Chicago Wants Its Rivers to Be Swimmable
Connecting state and local government leaders
The city’s new vision for clean and safe waterways is either wishful thinking or incredibly ambitious.
Mayor Rahm Emanuel and the Metropolitan Planning Council revealed a grandiose vision for making Chicago’s rivers swimmable by 2030 and completely litter- and odor-free by 2040.
Our Great Rivers is essentially a municipal wish list of 26 goals for the Calumet, Chicago and Des Plaines rivers and 150 miles of riverfront—compiled through civic engagement with more than 6,000 residents at 120-plus community events.
The report recommends improving real-time water quality information and developing ecologically sensitive shoreline by 2020, as well as promoting continuous riverfront trail access and integrating transit on water and land by 2030.
But swimming?
"Swimming in any of the city's rivers right now is definitely a bad idea because there's a long legacy of contamination," Josh Mogerman, Natural Resources Defense Council spokesman, told WTTW's Chicago Tribune.
The U.S. Environmental Protection Agency ordered the city to make stretches of river clean and safe for recreational activity in 2011, the Tribune reported, but testing by the Metropolitan Water Reclamation District last summer found high levels of bacteria from human waste in more than 12 locations along the Chicago River.
Residents haven’t been quick to forget “Poopgate,” that fateful day in August 2004 when a tour bus driver for the Dave Matthews Band dumped its septic tank’s 800-plus pounds of human excrement off the Kinzie Street Bridge and onto dozens of sightseers on an architecture cruise of the Chicago River.
“There has to also be a willingness to believe it’s possible by potential swimmers,” MPC Director Josh Ellis told Chicago Tonight. “We got 14 years. I think it’s definitely feasible.”
To its credit, MWRD has come around to fully treating wastewater before releasing it into Chicago’s rivers, but swimming will live or die on the completion of the Deep Tunnel Project by 2029. The tunnel would greatly reduce the raw sewage dumped into waterways during severe rainfall, Chicago Tonight reported.

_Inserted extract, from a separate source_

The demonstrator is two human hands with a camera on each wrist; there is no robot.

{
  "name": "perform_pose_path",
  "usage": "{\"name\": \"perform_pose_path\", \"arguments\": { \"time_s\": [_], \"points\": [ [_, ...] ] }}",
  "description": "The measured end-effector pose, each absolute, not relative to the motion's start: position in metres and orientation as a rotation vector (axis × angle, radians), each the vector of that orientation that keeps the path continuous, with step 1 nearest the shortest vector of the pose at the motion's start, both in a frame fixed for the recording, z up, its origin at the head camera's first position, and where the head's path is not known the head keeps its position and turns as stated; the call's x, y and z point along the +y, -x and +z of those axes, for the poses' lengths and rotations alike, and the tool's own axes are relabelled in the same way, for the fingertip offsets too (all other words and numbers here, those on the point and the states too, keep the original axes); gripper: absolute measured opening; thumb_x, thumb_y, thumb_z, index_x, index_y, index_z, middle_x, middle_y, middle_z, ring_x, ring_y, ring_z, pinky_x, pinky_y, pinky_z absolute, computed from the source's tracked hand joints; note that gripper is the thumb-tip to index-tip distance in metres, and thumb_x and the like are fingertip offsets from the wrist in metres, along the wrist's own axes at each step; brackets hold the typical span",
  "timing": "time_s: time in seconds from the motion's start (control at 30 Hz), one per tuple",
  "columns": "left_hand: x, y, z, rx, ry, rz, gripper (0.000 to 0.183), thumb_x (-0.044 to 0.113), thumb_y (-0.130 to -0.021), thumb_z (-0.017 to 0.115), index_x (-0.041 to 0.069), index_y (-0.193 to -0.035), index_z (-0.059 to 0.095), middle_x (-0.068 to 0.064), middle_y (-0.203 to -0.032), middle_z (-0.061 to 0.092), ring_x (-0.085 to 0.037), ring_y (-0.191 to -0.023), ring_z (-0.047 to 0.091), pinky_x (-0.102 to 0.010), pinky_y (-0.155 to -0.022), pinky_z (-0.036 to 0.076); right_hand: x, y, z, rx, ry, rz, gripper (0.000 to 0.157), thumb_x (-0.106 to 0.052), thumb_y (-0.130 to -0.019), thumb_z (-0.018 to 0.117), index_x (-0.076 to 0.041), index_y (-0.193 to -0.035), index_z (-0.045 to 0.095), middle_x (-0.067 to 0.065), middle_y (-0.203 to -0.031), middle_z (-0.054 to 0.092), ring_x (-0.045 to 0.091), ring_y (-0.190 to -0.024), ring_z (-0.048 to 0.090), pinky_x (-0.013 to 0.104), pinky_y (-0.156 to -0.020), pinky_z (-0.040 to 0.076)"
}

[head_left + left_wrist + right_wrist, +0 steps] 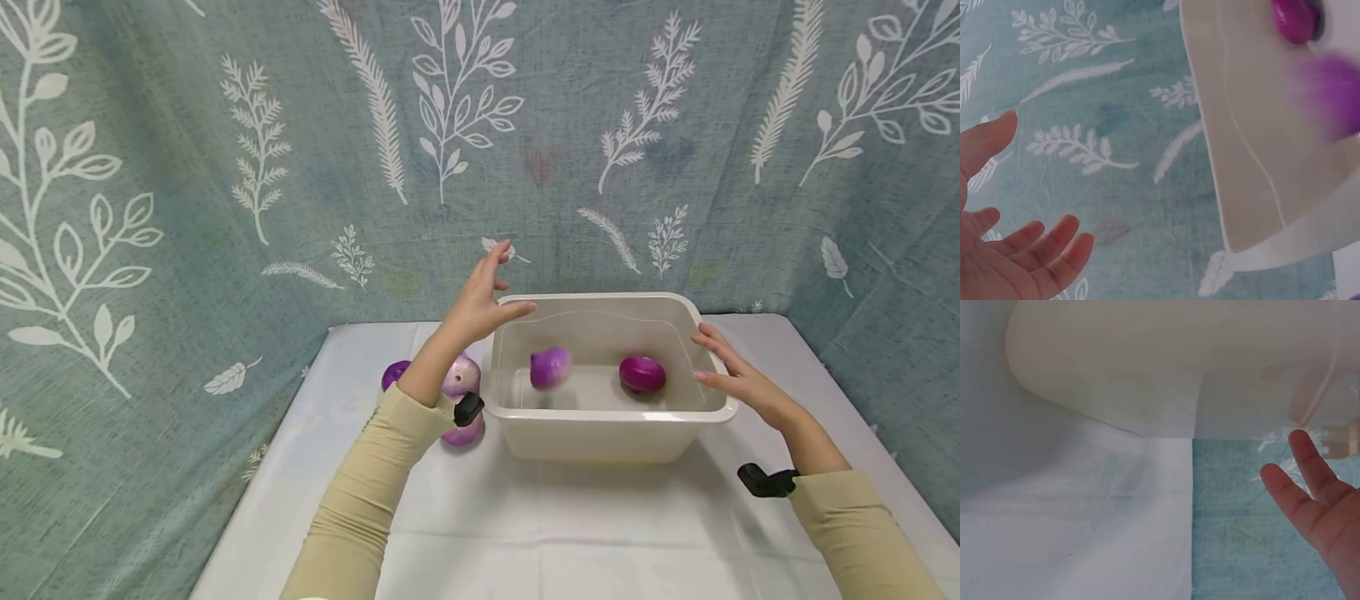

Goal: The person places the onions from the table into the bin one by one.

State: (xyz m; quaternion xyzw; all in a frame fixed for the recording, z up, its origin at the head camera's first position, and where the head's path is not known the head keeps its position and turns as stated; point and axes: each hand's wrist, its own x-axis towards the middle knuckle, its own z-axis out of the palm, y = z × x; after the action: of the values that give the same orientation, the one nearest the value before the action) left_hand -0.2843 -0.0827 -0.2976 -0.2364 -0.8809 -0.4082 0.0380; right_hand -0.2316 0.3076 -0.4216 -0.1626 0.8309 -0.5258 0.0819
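A cream plastic bin (pixel 592 437) holds two purple onions. One is a lighter onion (pixel 551 367), blurred in the head view and the left wrist view. To its right lies a dark magenta onion (pixel 642 375). My left hand (pixel 480 304), fingers spread and nothing in it, is raised by the bin's back left corner. At the right rim is my right hand (pixel 738 379), its fingers extended beside the wall; whether they touch it I cannot tell. More onions (pixel 462 375) sit left of the bin, partly hidden by my left forearm.
A white cloth (pixel 540 525) covers the table under the bin. Close behind and at both sides hangs a blue-green curtain (pixel 465 208) with white leaf prints. A black wrist camera (pixel 765 481) sits on each sleeve cuff.
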Motion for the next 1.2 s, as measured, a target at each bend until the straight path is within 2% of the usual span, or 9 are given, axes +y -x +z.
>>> {"name": "perform_pose_path", "arguments": {
  "time_s": [0.23, 0.47, 0.73, 0.9, 1.2],
  "points": [
    [-0.101, 0.288, -0.307, -2.688, 0.709, -1.3, 0.086, 0.024, -0.081, 0.071, 0.018, -0.146, 0.016, -0.014, -0.142, 0.029, -0.033, -0.113, 0.049, -0.041, -0.085, 0.049, 0.307, 0.232, -0.421, 2.483, 0.484, -1.567, 0.065, -0.013, -0.092, 0.05, -0.001, -0.144, 0.013, 0.008, -0.153, -0.014, 0.039, -0.136, -0.015, 0.076, -0.091, 0.007],
    [-0.137, 0.286, -0.332, -2.759, 0.561, -1.325, 0.073, 0.025, -0.084, 0.066, 0.015, -0.144, 0.025, -0.012, -0.141, 0.034, -0.032, -0.115, 0.048, -0.043, -0.087, 0.048, 0.308, 0.231, -0.421, 2.479, 0.458, -1.574, 0.066, -0.015, -0.093, 0.05, -0.002, -0.145, 0.012, 0.006, -0.153, -0.014, 0.039, -0.136, -0.015, 0.076, -0.091, 0.008],
    [-0.168, 0.272, -0.375, -2.781, 0.398, -1.358, 0.065, 0.021, -0.086, 0.063, 0.01, -0.141, 0.03, -0.017, -0.139, 0.038, -0.037, -0.118, 0.046, -0.048, -0.092, 0.044, 0.307, 0.232, -0.422, 2.477, 0.438, -1.557, 0.065, -0.019, -0.094, 0.048, -0.005, -0.145, 0.011, 0.003, -0.153, -0.015, 0.04, -0.136, -0.015, 0.076, -0.091, 0.007],
    [-0.177, 0.266, -0.407, -2.805, 0.424, -1.3, 0.065, 0.017, -0.084, 0.064, 0.003, -0.139, 0.033, -0.021, -0.137, 0.04, -0.039, -0.118, 0.046, -0.049, -0.095, 0.041, 0.307, 0.232, -0.423, 2.473, 0.438, -1.56, 0.065, -0.019, -0.094, 0.048, -0.005, -0.145, 0.011, 0.002, -0.153, -0.015, 0.04, -0.136, -0.015, 0.076, -0.091, 0.007],
    [-0.184, 0.254, -0.45, -2.881, 0.4, -1.252, 0.062, 0.017, -0.081, 0.068, 0.001, -0.134, 0.04, -0.023, -0.133, 0.044, -0.043, -0.112, 0.049, -0.051, -0.092, 0.043, 0.306, 0.232, -0.423, 2.467, 0.448, -1.577, 0.065, -0.017, -0.094, 0.048, -0.004, -0.145, 0.011, 0.004, -0.153, -0.015, 0.039, -0.135, -0.016, 0.076, -0.091, 0.005]
  ]
}}
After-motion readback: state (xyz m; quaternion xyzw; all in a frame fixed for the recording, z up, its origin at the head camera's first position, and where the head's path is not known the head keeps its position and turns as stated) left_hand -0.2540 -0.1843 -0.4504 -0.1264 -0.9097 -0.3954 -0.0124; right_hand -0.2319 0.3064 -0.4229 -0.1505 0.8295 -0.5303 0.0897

While the project is fully funded, it’s a mystery where the money for Our Great Rivers will come from. Chicago will have to get creative to avoid overburdening already frustrated taxpayers, which could involve tax relief for property owners investing in riverfront development.

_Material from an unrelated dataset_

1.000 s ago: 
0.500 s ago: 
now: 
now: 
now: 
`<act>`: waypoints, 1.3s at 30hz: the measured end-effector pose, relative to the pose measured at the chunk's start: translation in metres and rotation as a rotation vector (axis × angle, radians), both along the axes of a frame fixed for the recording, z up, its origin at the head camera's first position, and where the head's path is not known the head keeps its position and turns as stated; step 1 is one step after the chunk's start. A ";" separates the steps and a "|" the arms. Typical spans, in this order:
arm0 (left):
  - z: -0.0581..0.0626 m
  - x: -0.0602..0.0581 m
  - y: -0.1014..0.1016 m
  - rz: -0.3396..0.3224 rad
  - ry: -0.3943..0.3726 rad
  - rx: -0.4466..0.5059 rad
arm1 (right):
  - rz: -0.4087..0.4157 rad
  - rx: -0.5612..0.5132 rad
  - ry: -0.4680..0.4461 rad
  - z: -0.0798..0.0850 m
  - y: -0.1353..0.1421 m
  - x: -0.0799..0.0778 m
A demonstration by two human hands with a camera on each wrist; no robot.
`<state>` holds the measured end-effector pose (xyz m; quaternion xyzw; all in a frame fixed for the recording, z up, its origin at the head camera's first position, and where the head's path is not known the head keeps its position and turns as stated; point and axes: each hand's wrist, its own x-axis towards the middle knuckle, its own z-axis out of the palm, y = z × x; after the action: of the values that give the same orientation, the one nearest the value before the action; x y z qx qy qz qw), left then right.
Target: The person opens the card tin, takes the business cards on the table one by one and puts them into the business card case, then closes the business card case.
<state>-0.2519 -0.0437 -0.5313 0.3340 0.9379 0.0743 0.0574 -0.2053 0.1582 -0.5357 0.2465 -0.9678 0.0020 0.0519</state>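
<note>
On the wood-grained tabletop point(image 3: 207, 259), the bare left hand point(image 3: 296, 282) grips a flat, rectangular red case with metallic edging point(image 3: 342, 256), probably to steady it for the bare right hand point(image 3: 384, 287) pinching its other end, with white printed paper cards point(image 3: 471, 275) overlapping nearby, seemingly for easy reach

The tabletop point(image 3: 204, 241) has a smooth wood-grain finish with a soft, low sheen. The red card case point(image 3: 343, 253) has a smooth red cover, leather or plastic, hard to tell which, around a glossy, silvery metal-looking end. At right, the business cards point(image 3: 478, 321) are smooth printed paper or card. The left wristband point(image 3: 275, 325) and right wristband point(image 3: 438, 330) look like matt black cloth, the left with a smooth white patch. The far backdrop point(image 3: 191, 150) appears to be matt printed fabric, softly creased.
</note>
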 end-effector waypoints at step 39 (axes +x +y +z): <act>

The city has already begun opening new boat houses and reinvented its Riverwalk to promote river tourism and entrepreneurship.
“Our experience re-imagining Chicago’s downtown Riverwalk got us thinking about what a new day would look like for entirely different places along our city’s rivers,” Carol Ross Barney, founder and design principal with Ross Barney Architects, said in the announcement. “These visions in action show what’s possible when we imagine how to transform dormant spaces into inviting, productive and living landscapes.”
By managing invasive species and preserving rivers as parks, thriving ecosystems could begin to emerge.
Reuse of water might give way to reimagined infrastructure by 2040.
"Our Great Rivers reflects many of MWRD’s aspirations: recovering nutrients from our water, making significant investments in nature-based infrastructure to reduce flooding and opening more of our riverfront land for recreation,” said Mariyana Spyropoulos, MWRD board president, in the announcement.
But until the city takes meaningful steps to make that vision a reality, safe swimming in any of Chicago's rivers will be out of reach.
Dave Nyczepir is a News Editor at Government Executive’s Route Fifty based in Washington D.C.